A little background. I first met this child when he was about 18 months old. His father was no longer in a relationship with his mother for a number of reasons I don't need to go into at this time. We were married within 7 months and we moved away a few months after that. We had to do what was best for us at the time, and over the last ten years it has proven to be the right choice again and again. We've always supported his son financially. When he was 3 years old, his mother wanted him out of the way so she could remodel her house. He came to live with us for about 9 months. At that time he was not potty trained or even close to it. He was still drinking out of a bottle. In fact he would walk around with it hanging out of his mouth. He threw a lot of tantrums, and I just chalked it up to terrible twos/threes. I had no children of my own at that point so I did the best I could given the circumstances. While this post is not about money, I will note that she did not send a dime to support her son while he was living with us. I worked full time so I had to pay for him to go to daycare. I returned him bottle-free and potty trained.
Fast forward a couple years. We had been trying to get him for the summer and/or holiday breaks with no luck. She finally agreed to let him come for the summer when he was 5 - IF we took his older sister too. She's not my husband's kid, but we agreed to it so we could spend time with our son. By this time I had my daughter who was around 15 months. The two kids came for a month. It was the only way it could work given the differing school schedules between our state and theirs. Again she sent no money to support her children. We had to pay $100 for each for the unaccompanied minor fee to send them back. We were not reimbursed. During their stay I noticed his behavior seemed a little unruly but again I'm no parenting expert so what did I know?
Every summer since then we were unsuccessful at getting him to visit. His mother was always full of excuses and kept putting him in a "summer program". Finally this past summer we booked a ticket for him. He arrived the day after his school got out. Throughout the summer it became very evident to us that he had not been properly cared for or supervised back home. At ten years old there is a certain expectation of self-sufficiency and responsibility. This child displays none of those characteristics. I could tell that his reading was extremely poor. I urged my husband to keep him and enroll him in school here. I fought for him to stay. Finally a few days before school was to start I won, or so I thought. Both bio parents agreed to give it a year. I enrolled him in school and began the painstaking process of peeling the onion to uncover all of the mess underneath.
After several conferences with his teacher and the pediatrician, we have obtained an ADHD diagnosis. He's receiving special ed services for emotional behavior disorder. That basically means they make accommodations for him because he's a pain in the ass. He was receiving similar services at his school back home. His mother never said a word about it!! Had we had this information we wouldn't have been spinning our wheels for months. It is so infuriating how some parents don't care how their children behave or what they might need. Try spending some time with your kid instead of working 24/7 in pursuit of material things.
Even though I know the kid has issues and we have him on medication, I still find him extremely annoying. And I can't change the tone of my voice or the look on my face to conceal my annoyance. Does that make me a monster? I'm not treating him any differently than any of my other kids. I let those two know when they are annoying me as well. Part of the problem is he's a liar. His mother is a habitual liar and she's taught him to tell lies to try to avoid consequences. It seems to be the only thing she has ever taught him. He cries at school when he doesn't get his way. Now everyone in his class is annoyed by him too. He doesn't cry at home, which leads me to believe that he knows exactly what he is doing. He is constantly seeking attention. Not for anything good either. Maybe he never got attention because his mother was never home. Or maybe the ADHD makes him do it. Whatever the cause, I don't reward attention-seeking behavior with the benefit of my attention. Go be a clown somewhere else.

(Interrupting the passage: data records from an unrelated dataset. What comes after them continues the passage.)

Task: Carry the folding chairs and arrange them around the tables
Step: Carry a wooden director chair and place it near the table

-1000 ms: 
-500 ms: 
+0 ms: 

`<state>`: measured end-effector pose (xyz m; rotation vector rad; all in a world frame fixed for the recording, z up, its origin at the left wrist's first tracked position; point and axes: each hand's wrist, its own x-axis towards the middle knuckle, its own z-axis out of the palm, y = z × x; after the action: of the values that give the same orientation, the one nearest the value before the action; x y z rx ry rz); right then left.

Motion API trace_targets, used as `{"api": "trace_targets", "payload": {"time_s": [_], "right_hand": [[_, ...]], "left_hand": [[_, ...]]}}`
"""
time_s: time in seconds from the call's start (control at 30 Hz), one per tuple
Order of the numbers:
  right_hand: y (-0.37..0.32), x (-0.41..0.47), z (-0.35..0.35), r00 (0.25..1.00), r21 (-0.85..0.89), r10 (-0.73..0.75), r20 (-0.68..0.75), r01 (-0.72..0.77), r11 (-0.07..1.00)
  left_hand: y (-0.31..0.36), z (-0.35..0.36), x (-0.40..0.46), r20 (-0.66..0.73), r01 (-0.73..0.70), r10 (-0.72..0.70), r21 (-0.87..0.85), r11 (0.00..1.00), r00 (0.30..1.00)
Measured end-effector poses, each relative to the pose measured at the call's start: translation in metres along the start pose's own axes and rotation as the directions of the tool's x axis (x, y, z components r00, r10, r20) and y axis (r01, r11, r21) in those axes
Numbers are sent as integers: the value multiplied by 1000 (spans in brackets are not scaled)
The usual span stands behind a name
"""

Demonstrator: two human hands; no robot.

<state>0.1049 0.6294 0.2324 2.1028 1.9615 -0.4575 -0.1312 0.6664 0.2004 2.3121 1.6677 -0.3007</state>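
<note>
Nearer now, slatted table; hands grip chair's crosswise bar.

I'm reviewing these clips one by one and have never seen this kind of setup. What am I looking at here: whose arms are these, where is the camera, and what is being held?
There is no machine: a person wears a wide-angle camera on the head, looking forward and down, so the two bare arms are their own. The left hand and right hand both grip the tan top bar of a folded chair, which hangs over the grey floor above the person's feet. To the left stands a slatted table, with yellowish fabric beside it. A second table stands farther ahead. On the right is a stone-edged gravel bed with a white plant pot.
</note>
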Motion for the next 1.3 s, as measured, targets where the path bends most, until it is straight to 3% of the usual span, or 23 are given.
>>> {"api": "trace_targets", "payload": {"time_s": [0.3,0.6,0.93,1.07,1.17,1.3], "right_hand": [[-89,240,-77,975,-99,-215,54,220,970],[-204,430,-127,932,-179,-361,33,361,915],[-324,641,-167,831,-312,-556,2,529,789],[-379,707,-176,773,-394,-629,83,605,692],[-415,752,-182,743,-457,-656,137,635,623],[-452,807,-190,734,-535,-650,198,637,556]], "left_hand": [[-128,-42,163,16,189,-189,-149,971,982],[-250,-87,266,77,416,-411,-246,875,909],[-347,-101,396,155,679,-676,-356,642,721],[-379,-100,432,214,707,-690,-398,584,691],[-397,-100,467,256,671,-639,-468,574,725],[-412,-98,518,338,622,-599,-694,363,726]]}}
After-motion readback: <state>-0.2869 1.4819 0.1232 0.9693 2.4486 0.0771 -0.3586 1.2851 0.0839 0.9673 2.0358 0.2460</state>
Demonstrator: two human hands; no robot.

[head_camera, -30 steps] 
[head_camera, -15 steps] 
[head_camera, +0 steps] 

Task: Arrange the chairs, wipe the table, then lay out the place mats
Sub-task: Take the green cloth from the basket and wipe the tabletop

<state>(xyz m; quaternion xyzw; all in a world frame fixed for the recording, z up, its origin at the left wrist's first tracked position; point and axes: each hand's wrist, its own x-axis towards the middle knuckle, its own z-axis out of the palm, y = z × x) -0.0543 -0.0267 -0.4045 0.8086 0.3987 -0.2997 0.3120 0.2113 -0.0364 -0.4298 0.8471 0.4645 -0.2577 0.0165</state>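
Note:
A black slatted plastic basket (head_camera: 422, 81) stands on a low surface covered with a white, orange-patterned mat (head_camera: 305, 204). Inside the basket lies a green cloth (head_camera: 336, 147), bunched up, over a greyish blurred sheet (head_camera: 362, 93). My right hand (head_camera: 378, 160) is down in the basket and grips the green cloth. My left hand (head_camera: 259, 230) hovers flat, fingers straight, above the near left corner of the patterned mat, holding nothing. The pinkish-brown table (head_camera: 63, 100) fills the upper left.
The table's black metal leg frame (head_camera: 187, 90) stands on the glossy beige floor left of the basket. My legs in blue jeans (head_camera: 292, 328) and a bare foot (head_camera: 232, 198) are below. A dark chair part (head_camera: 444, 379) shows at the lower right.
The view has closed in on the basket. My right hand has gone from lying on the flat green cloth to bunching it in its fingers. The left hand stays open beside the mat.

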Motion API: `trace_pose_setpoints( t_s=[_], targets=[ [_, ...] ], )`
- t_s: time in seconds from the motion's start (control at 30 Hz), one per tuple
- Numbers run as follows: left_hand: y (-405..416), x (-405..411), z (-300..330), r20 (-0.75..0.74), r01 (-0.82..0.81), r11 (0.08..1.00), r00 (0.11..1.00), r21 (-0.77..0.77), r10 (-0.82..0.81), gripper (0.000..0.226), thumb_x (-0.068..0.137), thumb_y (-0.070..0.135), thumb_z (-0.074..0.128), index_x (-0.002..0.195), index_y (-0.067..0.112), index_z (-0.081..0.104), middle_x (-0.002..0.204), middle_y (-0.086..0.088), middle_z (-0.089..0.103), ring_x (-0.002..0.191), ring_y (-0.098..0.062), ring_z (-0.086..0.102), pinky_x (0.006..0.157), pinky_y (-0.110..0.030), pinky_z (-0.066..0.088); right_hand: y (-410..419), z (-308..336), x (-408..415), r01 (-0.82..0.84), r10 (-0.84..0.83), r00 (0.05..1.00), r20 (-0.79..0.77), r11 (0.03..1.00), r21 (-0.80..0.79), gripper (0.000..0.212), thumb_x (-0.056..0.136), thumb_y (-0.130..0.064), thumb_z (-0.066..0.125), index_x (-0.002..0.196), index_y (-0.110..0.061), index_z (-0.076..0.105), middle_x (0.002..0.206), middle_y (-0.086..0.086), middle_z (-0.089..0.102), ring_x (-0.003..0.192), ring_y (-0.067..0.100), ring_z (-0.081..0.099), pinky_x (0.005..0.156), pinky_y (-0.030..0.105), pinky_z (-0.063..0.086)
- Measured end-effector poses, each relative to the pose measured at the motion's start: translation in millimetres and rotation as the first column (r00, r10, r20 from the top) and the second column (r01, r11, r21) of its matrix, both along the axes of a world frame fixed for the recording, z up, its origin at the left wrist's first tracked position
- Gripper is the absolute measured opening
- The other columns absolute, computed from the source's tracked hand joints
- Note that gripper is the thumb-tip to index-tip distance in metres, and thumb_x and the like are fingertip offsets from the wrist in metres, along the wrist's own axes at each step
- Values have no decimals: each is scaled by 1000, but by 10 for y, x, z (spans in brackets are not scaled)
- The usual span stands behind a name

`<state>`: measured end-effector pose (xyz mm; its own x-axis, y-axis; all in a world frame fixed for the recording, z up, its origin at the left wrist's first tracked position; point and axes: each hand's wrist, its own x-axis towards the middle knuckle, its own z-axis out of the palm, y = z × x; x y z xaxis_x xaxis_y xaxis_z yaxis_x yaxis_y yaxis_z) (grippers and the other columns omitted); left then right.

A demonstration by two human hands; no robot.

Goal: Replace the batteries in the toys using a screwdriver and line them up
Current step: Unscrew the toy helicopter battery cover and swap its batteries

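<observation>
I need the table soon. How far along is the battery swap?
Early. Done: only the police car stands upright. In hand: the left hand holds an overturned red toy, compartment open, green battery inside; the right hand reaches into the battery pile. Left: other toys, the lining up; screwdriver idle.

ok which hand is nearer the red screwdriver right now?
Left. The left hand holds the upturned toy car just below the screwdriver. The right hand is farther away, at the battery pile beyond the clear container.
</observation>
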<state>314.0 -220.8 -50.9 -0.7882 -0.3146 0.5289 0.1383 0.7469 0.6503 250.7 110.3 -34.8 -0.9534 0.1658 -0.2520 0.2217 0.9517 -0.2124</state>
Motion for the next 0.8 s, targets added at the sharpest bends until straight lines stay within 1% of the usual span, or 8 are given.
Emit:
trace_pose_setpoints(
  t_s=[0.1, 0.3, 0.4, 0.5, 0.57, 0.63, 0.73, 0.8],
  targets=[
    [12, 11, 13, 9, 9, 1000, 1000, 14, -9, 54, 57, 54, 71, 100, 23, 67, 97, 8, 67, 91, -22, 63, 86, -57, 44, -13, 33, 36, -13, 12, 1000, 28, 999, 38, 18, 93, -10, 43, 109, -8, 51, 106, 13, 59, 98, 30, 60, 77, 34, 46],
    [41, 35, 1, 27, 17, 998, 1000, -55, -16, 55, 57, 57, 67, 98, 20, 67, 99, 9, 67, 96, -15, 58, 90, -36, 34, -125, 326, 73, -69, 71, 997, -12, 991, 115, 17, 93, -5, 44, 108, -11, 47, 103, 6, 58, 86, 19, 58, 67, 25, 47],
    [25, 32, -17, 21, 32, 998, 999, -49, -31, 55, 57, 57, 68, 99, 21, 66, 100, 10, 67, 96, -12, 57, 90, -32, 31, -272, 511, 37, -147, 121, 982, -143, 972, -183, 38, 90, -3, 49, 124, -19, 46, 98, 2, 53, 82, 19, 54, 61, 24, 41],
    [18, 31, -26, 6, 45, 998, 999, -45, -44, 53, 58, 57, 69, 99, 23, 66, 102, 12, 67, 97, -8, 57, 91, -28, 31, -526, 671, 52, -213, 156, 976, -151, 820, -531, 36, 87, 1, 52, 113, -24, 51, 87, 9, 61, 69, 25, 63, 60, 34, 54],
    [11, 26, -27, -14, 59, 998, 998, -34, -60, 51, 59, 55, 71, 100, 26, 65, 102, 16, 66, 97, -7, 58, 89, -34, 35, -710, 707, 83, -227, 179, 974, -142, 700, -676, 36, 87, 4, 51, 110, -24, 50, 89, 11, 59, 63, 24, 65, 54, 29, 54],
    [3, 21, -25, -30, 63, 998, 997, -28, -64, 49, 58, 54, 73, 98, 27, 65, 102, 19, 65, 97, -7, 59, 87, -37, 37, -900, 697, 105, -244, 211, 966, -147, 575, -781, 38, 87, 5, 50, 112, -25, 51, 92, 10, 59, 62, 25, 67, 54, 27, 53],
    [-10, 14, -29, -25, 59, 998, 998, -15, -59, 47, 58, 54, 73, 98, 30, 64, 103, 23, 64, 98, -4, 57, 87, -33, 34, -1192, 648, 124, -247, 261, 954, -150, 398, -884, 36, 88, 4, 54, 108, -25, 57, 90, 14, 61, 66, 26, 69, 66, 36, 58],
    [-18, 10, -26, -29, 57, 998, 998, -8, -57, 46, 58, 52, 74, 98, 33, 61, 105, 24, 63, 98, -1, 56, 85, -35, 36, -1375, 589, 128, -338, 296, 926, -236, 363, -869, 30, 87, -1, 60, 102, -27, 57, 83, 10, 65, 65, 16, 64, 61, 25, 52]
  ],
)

Academically he is not struggling at all. He has excellent grades. At the start of the school year he tested at a third grade reading level. He's now testing at a sixth grade level. We make him read every day and we give him extra work to do during school breaks. He struggles socially. That's an understatement. He behaves so immaturely that we commonly joke that we have three 6-year-olds. Our kids are 2, 6, and 11. He is constantly bickering with his sister. The behavior seems consistent with her age but not his. She actually takes more initiative to help with the baby and do things around the house than he does. He really only has one chore - sweep the kitchen after dinner. Yet there's a 50/50 chance he will forget to do it.
I'm really trying to be a good mother. I know I lack empathy. The nice mom voice. Fun ideas to keep them entertained. But I have more patience than a lot of people. I only snap when they are being really ridiculous and I'm outnumbered.
If I can remember to blog I will explore ways of dealing with ADHD and making a happier home.
P.S. He's been here nearly 8 months and she's yet to send any money.